São Paulo está por toda parte no disco, não só nas letras, mas no som. O trânsito caótico ecoa nas percussões nervosas de Paulo Barnabé, a vida dura das periferias aparece nas histórias de Beleléu, e até o cheiro de asfalto molhado parece sair das faixas. “Luzia”, por exemplo, é uma ode às mulheres da metrópole, com sua mistura de jazz e samba que poderia tocar em qualquer bar da Vila Madalena. Itamar não romantiza a cidade – ele a destrincha, mostrando suas feridas e sua energia bruta, como um cronista que prefere a guitarra ao caderno.

A ficha técnica vira vinheta na penúltima faixa, com Itamar apresentando o “bando” em tom teatral – um toque de gênio. O disco já foi relançado em LP pela Baratos Afins e em CD pela Atração Fonográfica, mas as cópias originais são relíquias disputadas a tapa.
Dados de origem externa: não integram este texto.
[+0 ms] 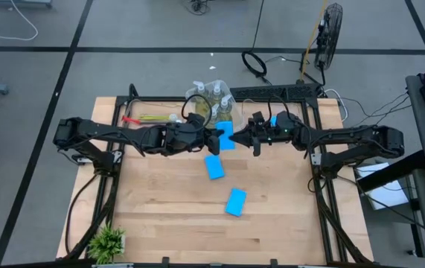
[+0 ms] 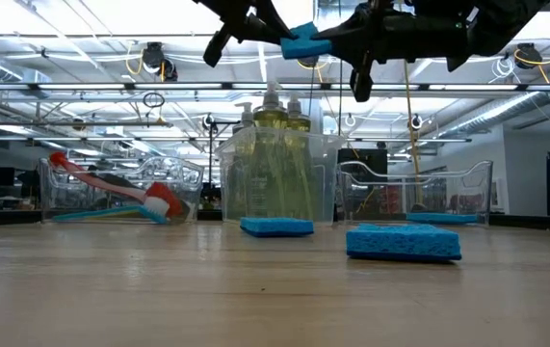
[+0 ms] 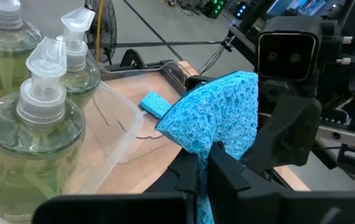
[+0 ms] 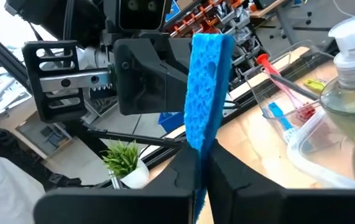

E sabia que a novela “Os Adolescentes” deu um empurrão pra “Fico Louco” estourar? Pois é, o underground de Itamar flertou com o mainstream e saiu rindo. “Beleléu, Leléu, Eu” é mais que um álbum: é um soco bem dado na caretice, com a cara de São Paulo e o coração de um Nego Dito que nunca se cala.

Faixas:
01. Vinheta I – (Compositor não creditado)
02. Fon Fin Fan Fin Fun – Itamar Assumpção
03. Fico Louco – Itamar Assumpção
04. Aranha – Itamar Assumpção
05. Se Eu Fiz Tudo – Itamar Assumpção
06. Vinheta II – (Compositor não creditado)
07. Vinheta Radiofônica – (Compositor não creditado)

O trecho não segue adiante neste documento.